__TASK TO COMPLETE__
What must be handed in is the entire listing, exactly as written, with no pictures.

#### DATA FOR THE TASK ####

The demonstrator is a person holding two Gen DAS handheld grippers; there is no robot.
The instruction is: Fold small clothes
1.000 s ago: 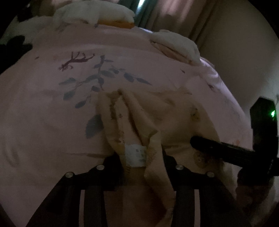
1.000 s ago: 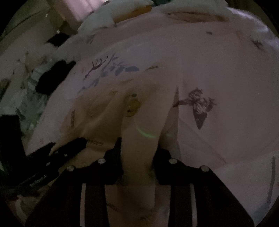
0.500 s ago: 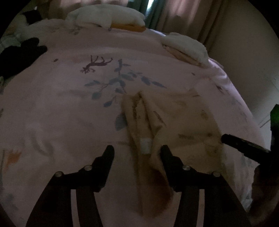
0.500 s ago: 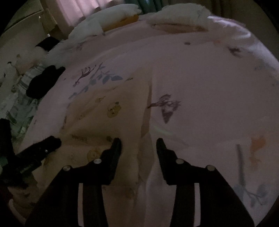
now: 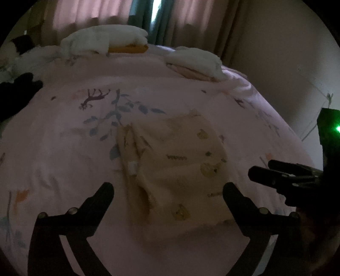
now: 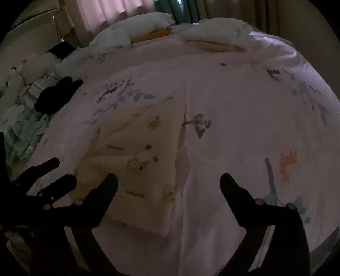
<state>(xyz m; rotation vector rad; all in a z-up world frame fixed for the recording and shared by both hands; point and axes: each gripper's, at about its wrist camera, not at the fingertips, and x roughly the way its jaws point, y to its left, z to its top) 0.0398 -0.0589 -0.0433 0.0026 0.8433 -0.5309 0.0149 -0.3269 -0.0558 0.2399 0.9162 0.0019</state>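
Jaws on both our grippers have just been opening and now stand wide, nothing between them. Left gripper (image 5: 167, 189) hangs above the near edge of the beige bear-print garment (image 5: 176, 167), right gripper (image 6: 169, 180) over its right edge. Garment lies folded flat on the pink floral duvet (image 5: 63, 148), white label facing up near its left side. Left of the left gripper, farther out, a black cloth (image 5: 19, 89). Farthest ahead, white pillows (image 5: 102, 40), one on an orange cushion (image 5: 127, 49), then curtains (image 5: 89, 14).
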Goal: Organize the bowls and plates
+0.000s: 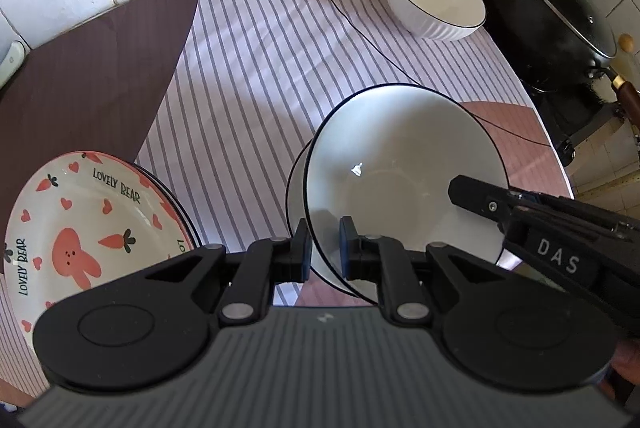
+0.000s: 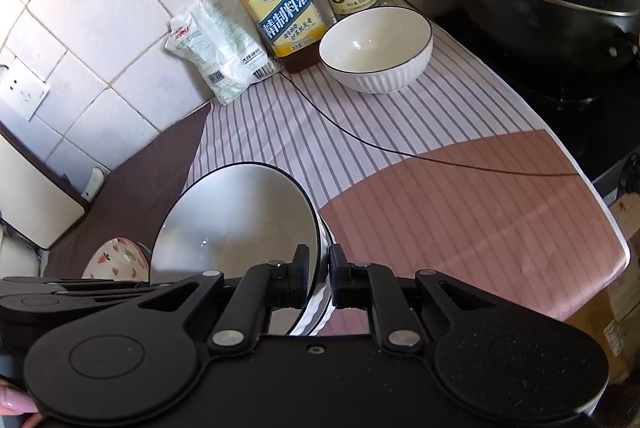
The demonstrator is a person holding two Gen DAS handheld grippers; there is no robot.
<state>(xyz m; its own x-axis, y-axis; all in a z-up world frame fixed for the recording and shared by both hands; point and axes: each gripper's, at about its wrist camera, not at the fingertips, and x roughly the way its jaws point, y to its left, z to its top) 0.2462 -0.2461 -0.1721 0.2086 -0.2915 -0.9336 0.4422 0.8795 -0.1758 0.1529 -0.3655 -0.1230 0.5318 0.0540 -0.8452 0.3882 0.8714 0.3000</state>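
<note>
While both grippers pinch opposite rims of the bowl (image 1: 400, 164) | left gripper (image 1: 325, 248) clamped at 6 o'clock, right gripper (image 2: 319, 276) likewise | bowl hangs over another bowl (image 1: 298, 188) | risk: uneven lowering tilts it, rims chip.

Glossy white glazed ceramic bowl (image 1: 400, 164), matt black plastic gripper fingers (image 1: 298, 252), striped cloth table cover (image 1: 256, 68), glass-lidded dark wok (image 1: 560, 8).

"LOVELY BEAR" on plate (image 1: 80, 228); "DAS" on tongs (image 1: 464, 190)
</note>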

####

__EXERCISE ANSWER__
The demonstrator is a person holding two Gen DAS handheld grippers; there is no robot.
The instruction is: Fold small clothes
1.000 s ago: 
1.000 s ago: 
0.500 s ago: 
0.500 s ago: 
now: 
now: 
<state>(xyz m; rotation vector rad; all in a z-up world frame fixed for the recording and shared by both hands; point and axes: each gripper's, at about its wrist camera, not at the fingertips, and x roughly the way its jaws point, y to its left, z to its top) 0.0398 -0.0589 -0.0433 0.0026 0.8433 -0.5309 0.0149 -0.3269 -0.0558 0.2399 0.9162 0.0019</state>
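Jaws on both our grippers have just been opening and now stand wide, nothing between them. Left gripper (image 5: 167, 189) hangs above the near edge of the beige bear-print garment (image 5: 176, 167), right gripper (image 6: 169, 180) over its right edge. Garment lies folded flat on the pink floral duvet (image 5: 63, 148), white label facing up near its left side. Left of the left gripper, farther out, a black cloth (image 5: 19, 89). Farthest ahead, white pillows (image 5: 102, 40), one on an orange cushion (image 5: 127, 49), then curtains (image 5: 89, 14).
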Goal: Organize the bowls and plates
+0.000s: 
+0.000s: 
The demonstrator is a person holding two Gen DAS handheld grippers; there is no robot.
<state>(xyz m; its own x-axis, y-axis; all in a z-up world frame fixed for the recording and shared by both hands; point and axes: each gripper's, at about its wrist camera, not at the fingertips, and x roughly the way its jaws point, y to its left, z to its top) 0.2462 -0.2461 -0.1721 0.2086 -0.2915 -0.9336 0.4422 0.8795 -0.1758 0.1529 -0.3655 -0.1230 0.5318 0.0540 -0.8452 0.3882 0.8714 0.3000</state>
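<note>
While both grippers pinch opposite rims of the bowl (image 1: 400, 164) | left gripper (image 1: 325, 248) clamped at 6 o'clock, right gripper (image 2: 319, 276) likewise | bowl hangs over another bowl (image 1: 298, 188) | risk: uneven lowering tilts it, rims chip.

Glossy white glazed ceramic bowl (image 1: 400, 164), matt black plastic gripper fingers (image 1: 298, 252), striped cloth table cover (image 1: 256, 68), glass-lidded dark wok (image 1: 560, 8).

"LOVELY BEAR" on plate (image 1: 80, 228); "DAS" on tongs (image 1: 464, 190)
</note>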

Nothing more is needed for this exercise.